The character, Elsa, in Disney's "Frozen," sings this piece - "Let It Go" more than once. She admits to bottling up the storm inside, out of the fear of hurting others and the desire to protect others. And at some point (I don't want to give away all the wonderful surprises), Elsa lets it go; she lets those feelings that she has been hiding out into the open. She says, "let it go" and freedom comes with letting it go.
The desire to protect others and not to hurt others, yes, that is ever important.
But, regarding the feelings, what if they cannot be identified and labeled? How are the feelings to be released or let go, whatever they are?! What if the stuff inside is a jumbled up mess?!
The father of the children is a loose cannon
, who plagues and blackens my life. He pulls pranks, acts immature, is an unruly example to the children, does not take responsibility. He continues to be full of unpredictable, unpleasant activity. Any word from him or communication from him puts a dark cloud over my day.

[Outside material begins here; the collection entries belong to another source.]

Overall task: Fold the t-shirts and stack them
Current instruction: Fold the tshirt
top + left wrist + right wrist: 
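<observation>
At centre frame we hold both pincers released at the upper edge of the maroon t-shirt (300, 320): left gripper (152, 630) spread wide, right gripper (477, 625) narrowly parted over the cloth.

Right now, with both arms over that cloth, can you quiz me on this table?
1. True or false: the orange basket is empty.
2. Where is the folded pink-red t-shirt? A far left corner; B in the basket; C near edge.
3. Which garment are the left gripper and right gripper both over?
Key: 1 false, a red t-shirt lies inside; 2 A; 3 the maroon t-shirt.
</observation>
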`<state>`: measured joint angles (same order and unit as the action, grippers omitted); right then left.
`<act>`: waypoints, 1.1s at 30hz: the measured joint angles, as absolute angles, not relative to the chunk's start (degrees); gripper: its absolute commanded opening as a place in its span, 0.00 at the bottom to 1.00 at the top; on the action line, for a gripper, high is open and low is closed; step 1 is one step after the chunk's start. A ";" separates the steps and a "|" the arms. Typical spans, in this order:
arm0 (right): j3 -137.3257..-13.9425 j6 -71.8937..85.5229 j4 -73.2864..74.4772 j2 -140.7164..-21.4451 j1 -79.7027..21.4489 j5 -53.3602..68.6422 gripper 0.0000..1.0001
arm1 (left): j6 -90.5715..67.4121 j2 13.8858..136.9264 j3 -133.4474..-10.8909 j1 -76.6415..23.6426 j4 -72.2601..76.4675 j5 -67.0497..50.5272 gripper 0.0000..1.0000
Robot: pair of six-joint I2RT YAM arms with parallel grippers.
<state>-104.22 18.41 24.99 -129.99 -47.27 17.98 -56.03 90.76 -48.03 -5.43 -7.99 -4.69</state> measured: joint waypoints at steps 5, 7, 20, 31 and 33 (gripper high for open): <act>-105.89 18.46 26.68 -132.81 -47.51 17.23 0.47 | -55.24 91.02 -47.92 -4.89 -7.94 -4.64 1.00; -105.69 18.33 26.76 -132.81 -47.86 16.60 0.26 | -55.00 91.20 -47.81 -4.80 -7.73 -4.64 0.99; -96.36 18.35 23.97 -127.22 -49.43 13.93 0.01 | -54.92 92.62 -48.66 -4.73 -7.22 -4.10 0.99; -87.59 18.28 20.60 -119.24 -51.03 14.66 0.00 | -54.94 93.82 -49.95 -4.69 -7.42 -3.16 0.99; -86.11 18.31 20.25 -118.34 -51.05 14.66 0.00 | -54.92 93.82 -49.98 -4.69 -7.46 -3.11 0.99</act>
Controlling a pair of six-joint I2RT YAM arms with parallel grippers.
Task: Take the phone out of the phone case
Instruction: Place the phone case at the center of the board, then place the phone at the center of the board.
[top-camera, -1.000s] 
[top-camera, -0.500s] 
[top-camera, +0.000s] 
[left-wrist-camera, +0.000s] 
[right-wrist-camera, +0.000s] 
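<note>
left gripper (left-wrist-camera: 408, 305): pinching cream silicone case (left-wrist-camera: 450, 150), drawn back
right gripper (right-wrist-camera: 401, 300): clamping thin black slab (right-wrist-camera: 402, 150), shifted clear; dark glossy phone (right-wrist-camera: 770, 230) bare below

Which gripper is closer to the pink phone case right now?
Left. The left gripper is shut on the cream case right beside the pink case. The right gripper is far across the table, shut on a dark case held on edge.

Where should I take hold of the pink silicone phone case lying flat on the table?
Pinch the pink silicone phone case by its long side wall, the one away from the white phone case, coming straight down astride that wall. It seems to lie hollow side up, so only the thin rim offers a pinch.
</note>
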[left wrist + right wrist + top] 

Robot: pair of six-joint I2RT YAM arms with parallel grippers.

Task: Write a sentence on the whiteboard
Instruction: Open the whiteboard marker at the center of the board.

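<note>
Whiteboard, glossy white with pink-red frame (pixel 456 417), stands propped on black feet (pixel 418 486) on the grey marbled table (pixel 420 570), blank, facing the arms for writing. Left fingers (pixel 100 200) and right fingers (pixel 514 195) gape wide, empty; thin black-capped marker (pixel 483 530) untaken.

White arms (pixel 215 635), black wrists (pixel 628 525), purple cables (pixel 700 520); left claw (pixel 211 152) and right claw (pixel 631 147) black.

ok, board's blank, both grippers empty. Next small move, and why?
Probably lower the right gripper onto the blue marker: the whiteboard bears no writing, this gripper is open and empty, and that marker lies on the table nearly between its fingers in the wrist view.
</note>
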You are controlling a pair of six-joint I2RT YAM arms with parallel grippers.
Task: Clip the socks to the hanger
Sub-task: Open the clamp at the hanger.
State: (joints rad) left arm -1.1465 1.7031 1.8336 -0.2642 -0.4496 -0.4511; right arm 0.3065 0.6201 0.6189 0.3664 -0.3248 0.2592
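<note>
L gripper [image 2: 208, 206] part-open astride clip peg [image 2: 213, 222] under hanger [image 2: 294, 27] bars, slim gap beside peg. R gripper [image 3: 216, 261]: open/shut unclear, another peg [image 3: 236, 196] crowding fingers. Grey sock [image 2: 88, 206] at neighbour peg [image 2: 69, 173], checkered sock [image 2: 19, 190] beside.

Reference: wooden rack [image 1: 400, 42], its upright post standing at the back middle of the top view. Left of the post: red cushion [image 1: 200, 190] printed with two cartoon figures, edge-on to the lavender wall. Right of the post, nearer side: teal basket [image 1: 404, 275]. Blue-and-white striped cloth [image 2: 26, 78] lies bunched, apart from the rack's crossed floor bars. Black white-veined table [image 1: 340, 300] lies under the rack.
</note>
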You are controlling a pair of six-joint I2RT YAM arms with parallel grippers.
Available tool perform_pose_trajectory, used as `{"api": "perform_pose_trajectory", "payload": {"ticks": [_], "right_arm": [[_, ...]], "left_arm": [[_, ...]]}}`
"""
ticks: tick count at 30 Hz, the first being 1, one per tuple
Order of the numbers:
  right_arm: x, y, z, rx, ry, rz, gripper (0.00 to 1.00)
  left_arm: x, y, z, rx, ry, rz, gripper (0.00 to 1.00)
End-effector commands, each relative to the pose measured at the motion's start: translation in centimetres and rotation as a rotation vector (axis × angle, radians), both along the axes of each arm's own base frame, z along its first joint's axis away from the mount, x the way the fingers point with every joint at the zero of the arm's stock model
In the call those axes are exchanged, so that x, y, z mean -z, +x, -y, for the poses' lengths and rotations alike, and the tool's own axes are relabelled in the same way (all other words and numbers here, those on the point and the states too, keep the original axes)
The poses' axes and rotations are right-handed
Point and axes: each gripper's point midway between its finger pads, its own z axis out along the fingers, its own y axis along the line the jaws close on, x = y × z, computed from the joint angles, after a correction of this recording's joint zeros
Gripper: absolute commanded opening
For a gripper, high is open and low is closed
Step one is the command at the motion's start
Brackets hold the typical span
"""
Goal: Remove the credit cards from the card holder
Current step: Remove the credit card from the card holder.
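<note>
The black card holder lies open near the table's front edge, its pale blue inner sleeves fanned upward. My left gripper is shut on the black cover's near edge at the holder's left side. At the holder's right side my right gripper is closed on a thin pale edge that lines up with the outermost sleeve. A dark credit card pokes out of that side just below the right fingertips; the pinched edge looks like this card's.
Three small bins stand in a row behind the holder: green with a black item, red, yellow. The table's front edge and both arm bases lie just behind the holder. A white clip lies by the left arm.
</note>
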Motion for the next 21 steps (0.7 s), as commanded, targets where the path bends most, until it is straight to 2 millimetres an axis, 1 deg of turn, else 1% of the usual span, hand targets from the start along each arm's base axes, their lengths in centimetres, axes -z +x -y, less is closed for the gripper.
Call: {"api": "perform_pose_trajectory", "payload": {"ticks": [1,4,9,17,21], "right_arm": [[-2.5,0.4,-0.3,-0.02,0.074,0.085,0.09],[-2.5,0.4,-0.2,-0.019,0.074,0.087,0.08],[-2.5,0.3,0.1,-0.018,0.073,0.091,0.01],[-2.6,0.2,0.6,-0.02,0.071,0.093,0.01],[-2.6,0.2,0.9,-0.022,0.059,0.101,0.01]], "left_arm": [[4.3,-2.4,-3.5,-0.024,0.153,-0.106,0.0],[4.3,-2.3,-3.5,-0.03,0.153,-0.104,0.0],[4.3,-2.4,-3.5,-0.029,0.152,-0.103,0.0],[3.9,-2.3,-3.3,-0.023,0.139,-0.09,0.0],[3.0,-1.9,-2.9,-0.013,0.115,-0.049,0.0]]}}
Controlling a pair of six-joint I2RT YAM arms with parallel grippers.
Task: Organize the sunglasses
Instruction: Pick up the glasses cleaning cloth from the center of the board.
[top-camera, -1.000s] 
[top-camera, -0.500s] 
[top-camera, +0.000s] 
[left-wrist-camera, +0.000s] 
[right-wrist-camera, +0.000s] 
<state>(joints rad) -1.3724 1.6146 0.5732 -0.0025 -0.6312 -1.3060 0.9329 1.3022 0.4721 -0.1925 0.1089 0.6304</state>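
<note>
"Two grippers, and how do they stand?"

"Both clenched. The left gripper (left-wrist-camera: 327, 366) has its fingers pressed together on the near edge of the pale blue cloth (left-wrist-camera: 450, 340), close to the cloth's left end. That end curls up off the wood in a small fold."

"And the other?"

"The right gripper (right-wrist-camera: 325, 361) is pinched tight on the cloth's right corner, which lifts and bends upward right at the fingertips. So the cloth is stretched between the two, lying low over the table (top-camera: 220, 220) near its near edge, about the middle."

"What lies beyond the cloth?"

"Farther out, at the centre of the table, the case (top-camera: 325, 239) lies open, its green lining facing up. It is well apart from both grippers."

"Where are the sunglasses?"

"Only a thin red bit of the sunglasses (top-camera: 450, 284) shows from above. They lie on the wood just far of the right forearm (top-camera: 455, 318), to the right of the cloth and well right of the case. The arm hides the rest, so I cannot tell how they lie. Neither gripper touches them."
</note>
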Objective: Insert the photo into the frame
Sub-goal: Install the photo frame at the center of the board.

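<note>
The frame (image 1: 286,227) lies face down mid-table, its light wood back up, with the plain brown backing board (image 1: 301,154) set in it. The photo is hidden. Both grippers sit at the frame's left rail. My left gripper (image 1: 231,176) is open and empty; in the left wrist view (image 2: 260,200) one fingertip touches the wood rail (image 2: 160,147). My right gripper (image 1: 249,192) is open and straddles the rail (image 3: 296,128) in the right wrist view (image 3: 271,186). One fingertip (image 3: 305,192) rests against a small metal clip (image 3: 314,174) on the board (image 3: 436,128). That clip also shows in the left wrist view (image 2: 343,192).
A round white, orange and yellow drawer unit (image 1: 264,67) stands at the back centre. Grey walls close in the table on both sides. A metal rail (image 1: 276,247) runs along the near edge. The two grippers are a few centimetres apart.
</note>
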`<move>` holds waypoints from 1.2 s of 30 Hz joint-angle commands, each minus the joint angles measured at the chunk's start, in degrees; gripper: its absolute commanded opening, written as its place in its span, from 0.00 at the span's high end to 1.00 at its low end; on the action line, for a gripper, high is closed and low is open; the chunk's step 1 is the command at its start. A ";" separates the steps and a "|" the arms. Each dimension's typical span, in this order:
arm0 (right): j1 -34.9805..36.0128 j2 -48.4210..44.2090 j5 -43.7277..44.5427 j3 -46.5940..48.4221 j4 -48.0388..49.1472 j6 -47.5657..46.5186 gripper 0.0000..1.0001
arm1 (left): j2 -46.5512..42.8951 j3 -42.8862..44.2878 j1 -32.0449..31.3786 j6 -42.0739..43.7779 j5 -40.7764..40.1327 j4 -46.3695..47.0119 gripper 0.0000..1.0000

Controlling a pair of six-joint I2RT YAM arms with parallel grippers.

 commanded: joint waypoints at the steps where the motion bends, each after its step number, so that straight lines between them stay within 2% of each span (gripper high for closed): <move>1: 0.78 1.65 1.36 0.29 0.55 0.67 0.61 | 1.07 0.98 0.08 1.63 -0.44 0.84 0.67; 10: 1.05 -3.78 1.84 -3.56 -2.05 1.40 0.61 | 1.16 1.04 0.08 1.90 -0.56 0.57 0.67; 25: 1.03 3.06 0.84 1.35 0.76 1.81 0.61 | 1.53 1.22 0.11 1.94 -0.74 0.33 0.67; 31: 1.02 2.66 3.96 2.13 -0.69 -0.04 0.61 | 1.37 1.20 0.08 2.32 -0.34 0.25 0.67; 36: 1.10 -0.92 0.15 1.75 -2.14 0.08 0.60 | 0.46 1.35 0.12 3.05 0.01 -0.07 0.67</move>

Many anniversaries have been celebrated recently. I had been married nearly 11 years. How is hearing about anniversaries like painful stabs? I can be glad for those who have survived and flourished in healthy relationships and marriages. What is my problem? When acquaintances ask about my 'husband', why do I feel a need to explain why I am no longer married? Why should i care what others think? Why is it that
important to me for others to know that none of these children were out of wedlock and that I didn't simply get a divorce when the sparkles disappeared or when life got tough? Why do tears come so easily when I am struggling to find a job that pays for more than merely childcare (but a roof over our heads, food on the table, and clothing on our backs)? How helpful my PhD has been in providing for us. I want to see the glass as half full and be thankful for all the blessings in my life, yet why is the pain so fresh and so deep?